RunToolz iconRunToolz
Welcome to RunToolz!
RegexProgrammingText Processing

Regex: Less Scary Than It Looks

Regular expressions have a reputation for being unreadable. They don't have to be.

RunToolz TeamJanuary 8, 20263 min read

You need to find all email addresses in a document. Or validate phone numbers. Or extract dates from messy text.

Someone says "use regex." You Google the syntax, find something like ^[\w-\.]+@([\w-]+\.)+[\w-]{2,4}$, and immediately close the tab.

Regular expressions look intimidating because people write them to be clever instead of clear. Let's fix that.

Start With Literal Matching

Regex finds patterns. The simplest pattern is literal text.

cat matches "cat" in "The cat sat." Nothing fancy.

http matches "http" in any URL. Still straightforward.

Ready to try it yourself?Test Regex

Add Wildcards Gradually

. matches any single character. c.t matches "cat", "cot", "cut".

* means "zero or more of the previous thing". ca*t matches "ct", "cat", "caat", "caaaaaat".

+ means "one or more". ca+t matches "cat" and "caat" but not "ct".

? means "zero or one". colou?r matches both "color" and "colour".

Character Classes Are Your Friend

[aeiou] matches any vowel. [0-9] matches any digit. [A-Za-z] matches any letter.

\d is shorthand for [0-9]. \w matches word characters (letters, digits, underscore). \s matches whitespace.

These building blocks handle most real-world patterns.

Anchors Control Position

^ means "start of line". $ means "end of line".

^Hello matches "Hello world" but not "Say Hello".

world$ matches "Hello world" but not "world peace".

Groups Capture Parts

Parentheses group things. They also capture for later use.

(\d{3})-(\d{4}) matches "555-1234" and captures "555" and "1234" separately.

This is how you extract specific data from a pattern match.

Real Examples, Explained

Email (simplified):

[\w.-]+@[\w.-]+\.\w+

Translation: word characters/dots/hyphens, then @, then more of the same, then a dot, then word characters.

Phone number:

\d{3}[-.\s]?\d{3}[-.\s]?\d{4}

Translation: 3 digits, optional separator, 3 digits, optional separator, 4 digits. Matches "555-123-4567", "555.123.4567", "5551234567".

Date (MM/DD/YYYY):

\d{2}/\d{2}/\d{4}

Translation: 2 digits, slash, 2 digits, slash, 4 digits.

Common Mistakes

Forgetting to escape special characters. . means "any character" in regex. To match a literal dot, use \..

Being too greedy. .* matches as much as possible. For HTML tags, <.*> on <b>bold</b> matches the whole thing, not just <b>. Use <.*?> for non-greedy matching.

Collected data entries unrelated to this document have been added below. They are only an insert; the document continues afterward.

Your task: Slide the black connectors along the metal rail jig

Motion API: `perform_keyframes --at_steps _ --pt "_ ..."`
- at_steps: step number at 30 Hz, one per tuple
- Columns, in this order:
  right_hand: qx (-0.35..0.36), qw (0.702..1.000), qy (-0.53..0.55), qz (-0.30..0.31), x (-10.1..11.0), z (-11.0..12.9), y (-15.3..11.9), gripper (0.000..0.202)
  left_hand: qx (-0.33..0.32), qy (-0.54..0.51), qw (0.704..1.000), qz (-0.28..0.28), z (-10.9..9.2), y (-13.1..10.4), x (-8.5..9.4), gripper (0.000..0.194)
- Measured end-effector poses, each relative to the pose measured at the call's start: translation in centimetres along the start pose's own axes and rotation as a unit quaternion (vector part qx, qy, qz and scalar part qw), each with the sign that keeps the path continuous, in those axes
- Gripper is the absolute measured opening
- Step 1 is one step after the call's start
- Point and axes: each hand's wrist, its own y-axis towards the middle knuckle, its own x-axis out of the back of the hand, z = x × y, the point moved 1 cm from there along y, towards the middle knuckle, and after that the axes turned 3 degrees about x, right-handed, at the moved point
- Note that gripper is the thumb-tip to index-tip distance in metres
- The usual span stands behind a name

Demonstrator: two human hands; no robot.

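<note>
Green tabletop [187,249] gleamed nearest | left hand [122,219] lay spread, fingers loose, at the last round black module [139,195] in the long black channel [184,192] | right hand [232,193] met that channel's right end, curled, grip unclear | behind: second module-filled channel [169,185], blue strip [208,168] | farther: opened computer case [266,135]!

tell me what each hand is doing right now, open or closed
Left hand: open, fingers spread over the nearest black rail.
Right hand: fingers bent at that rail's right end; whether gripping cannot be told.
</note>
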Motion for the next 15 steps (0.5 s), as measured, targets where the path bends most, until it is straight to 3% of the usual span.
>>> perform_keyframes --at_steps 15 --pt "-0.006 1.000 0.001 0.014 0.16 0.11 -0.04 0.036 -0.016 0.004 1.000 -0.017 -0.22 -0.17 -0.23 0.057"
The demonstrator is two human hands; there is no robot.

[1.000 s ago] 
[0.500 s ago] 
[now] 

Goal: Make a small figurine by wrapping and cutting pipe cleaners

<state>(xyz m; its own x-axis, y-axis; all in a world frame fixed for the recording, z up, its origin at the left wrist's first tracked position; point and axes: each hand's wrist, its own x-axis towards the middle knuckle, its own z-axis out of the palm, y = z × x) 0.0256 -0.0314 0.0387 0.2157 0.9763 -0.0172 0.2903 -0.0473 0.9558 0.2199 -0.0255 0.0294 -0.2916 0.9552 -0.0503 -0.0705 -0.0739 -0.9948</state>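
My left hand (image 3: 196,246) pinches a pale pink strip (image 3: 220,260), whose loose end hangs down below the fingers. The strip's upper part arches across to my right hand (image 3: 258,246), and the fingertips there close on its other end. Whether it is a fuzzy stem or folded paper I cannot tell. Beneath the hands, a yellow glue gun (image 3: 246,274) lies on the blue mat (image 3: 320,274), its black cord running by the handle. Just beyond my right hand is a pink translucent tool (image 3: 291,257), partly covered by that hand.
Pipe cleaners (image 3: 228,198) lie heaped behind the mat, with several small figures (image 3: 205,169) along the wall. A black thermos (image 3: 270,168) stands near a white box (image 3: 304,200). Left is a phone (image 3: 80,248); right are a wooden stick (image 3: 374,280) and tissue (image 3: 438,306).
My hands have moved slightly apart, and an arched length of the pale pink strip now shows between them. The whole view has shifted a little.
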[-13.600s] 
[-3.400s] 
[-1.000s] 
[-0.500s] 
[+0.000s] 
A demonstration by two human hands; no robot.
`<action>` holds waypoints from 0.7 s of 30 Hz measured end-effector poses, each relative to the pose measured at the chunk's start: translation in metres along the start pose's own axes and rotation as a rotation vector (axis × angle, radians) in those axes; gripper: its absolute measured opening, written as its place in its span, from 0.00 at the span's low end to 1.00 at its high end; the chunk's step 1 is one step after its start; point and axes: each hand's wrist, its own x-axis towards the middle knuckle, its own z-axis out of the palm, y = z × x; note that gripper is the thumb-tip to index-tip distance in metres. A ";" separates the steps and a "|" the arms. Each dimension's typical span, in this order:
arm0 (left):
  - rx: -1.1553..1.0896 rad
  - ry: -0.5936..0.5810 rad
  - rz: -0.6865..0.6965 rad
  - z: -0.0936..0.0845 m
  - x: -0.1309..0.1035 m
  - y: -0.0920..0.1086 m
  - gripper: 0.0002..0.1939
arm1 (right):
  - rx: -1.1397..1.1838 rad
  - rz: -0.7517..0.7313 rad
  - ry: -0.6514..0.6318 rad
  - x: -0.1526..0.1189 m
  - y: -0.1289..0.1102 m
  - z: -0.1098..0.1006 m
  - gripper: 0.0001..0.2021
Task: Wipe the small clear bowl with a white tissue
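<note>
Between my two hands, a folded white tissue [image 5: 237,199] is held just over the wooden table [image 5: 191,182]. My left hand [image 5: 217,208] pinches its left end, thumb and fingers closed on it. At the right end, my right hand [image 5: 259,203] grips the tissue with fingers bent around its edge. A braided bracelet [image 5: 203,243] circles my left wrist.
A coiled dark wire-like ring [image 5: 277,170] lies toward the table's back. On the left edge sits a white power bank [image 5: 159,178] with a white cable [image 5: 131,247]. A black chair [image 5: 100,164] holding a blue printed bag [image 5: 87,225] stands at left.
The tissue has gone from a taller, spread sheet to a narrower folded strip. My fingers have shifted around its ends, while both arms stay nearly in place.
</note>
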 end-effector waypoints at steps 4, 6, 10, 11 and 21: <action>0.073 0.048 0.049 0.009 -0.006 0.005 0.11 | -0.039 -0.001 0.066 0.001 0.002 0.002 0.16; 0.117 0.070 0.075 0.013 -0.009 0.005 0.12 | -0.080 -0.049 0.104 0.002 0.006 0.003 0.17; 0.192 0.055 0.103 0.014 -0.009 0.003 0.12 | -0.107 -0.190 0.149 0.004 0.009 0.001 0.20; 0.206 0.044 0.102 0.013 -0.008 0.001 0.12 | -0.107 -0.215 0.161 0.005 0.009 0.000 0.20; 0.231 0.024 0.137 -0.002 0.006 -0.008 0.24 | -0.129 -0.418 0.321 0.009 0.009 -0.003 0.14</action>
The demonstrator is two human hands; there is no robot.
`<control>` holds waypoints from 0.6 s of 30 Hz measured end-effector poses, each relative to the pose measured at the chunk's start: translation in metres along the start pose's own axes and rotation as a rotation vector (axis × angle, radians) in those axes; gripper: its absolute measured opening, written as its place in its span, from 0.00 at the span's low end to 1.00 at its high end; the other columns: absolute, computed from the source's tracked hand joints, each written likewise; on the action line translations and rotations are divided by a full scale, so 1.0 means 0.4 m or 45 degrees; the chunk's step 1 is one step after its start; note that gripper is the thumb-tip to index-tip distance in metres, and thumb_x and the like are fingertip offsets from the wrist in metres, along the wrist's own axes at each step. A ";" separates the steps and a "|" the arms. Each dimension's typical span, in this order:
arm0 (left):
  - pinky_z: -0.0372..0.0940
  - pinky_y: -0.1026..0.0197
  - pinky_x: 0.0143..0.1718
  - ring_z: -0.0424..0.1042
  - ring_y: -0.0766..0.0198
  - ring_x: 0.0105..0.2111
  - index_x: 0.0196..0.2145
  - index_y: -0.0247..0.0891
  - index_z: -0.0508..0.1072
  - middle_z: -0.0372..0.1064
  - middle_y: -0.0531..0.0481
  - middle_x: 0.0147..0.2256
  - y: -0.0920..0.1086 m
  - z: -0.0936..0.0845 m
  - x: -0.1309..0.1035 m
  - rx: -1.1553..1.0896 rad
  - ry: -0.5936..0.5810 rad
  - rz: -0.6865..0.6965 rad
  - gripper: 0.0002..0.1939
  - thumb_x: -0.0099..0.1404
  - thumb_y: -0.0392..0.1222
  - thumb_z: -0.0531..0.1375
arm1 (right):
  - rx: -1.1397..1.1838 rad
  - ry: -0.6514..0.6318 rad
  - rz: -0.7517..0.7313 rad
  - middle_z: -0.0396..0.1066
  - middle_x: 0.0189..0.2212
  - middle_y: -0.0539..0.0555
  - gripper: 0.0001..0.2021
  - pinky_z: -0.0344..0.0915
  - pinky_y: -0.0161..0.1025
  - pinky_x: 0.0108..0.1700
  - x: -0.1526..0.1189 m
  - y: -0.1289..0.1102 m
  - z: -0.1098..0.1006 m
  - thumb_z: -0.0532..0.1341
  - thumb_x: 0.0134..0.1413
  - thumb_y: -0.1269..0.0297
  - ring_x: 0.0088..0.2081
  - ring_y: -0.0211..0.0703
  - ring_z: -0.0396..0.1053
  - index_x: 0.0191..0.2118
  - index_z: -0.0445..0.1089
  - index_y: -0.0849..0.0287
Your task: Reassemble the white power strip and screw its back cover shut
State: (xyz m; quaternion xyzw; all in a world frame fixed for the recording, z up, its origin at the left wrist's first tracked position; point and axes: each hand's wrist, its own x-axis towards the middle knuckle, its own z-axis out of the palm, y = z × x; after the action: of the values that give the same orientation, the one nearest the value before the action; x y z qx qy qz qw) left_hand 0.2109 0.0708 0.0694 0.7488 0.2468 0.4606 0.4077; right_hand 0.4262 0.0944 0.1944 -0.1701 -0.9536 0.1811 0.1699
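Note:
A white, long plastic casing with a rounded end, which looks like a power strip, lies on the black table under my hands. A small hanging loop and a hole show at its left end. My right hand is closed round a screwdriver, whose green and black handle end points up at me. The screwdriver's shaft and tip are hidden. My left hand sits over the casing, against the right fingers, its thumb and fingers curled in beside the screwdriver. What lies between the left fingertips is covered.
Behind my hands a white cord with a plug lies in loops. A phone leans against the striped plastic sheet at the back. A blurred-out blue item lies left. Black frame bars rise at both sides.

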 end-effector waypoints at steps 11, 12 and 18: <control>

Overcomplicating. If you need to validate emails for real, use a library. The "correct" email regex is hundreds of characters long.

When Not to Use Regex

Parsing HTML or JSON. Use a proper parser.

Complex validation logic. Code is often clearer than a single massive pattern.

When string methods work. "hello".startsWith("he") is clearer than /^he/.


Regex is a tool. Like any tool, it's good for specific jobs and awkward for others. Start simple, test as you build, and don't try to be clever. Readable regex is better than impressive regex.